Problem to solve. Your answer should be the lines below from the one holding "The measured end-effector" through the one holding "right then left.", copied exactly and with nothing else.
___ Data block ___
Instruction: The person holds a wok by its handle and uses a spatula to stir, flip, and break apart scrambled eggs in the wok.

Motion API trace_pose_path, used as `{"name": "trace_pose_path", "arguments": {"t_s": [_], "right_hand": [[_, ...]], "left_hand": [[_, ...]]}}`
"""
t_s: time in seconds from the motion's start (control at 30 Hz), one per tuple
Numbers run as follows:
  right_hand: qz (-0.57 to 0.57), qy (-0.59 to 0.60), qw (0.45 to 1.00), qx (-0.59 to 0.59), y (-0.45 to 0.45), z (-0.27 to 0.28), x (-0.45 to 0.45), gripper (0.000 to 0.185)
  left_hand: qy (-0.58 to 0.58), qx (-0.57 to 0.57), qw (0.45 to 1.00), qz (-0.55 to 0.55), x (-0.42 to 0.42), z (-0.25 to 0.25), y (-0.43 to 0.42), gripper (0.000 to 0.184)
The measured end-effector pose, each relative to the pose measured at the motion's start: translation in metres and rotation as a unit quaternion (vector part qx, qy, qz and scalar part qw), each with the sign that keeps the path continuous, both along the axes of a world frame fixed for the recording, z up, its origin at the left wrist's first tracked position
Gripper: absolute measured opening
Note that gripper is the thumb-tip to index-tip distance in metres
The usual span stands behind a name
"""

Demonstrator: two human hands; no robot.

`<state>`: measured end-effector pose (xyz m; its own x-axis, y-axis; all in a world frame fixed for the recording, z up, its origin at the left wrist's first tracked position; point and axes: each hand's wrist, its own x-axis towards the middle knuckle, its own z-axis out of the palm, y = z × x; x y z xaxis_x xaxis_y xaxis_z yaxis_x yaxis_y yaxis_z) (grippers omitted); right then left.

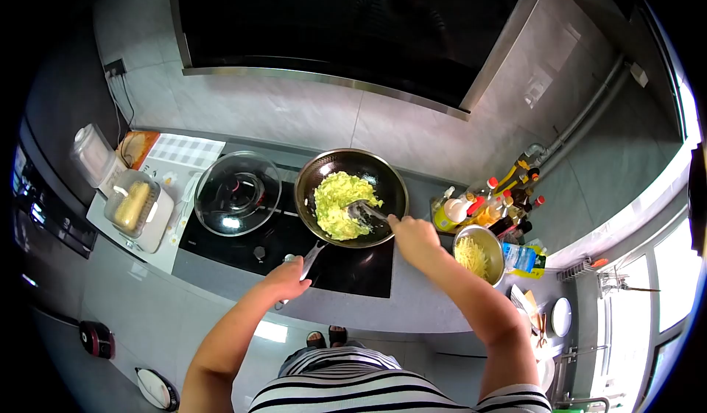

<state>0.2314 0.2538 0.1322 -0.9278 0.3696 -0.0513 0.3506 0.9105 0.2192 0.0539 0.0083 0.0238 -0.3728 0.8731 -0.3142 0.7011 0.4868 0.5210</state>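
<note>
My left hand [288, 279] is wrapped round the handle of a dark wok [391, 181] on the black glass cooktop [361, 274]. Yellow-green scrambled egg [342, 196] lies in the wok, mostly towards its left and middle. In my right hand [414, 238] is the handle of a metal spatula [362, 210], its blade down in the wok against the right side of the egg. My fingers partly hide both handles.
Left of the wok, a glass lid [239, 192] lies over the cooktop. On the right stand a metal bowl [496, 257] with pale yellow shreds and several sauce bottles [491, 212]. A clear container [132, 203] sits far left. The range hood [331, 30] overhangs the back.
</note>
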Motion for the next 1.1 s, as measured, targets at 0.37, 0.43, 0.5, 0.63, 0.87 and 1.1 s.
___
Completed exercise.
The measured end-effector pose, each relative to the pose measured at the motion's start: translation in metres and rotation as a unit quaternion (vector part qx, qy, qz and scalar part qw), each with the sign that keeps the path continuous, both along the axes of a world frame fixed for the recording, z up, its origin at the left wrist's first tracked position
Gripper: absolute measured opening
Note that gripper is the thumb-tip to index-tip distance in metres
The usual span stands behind a name
"""

Demonstrator: two human hands; no robot.

`<state>`: measured end-effector pose (xyz m; its own x-axis, y-axis; all in a world frame fixed for the recording, z up, its origin at the left wrist's first tracked position; point and axes: each hand's wrist, its own x-axis towards the middle knuckle, its own z-axis out of the palm, y = z × x; x y z xaxis_x xaxis_y xaxis_z yaxis_x yaxis_y yaxis_z) (grippers omitted); right then left.

The exercise has been answered completely.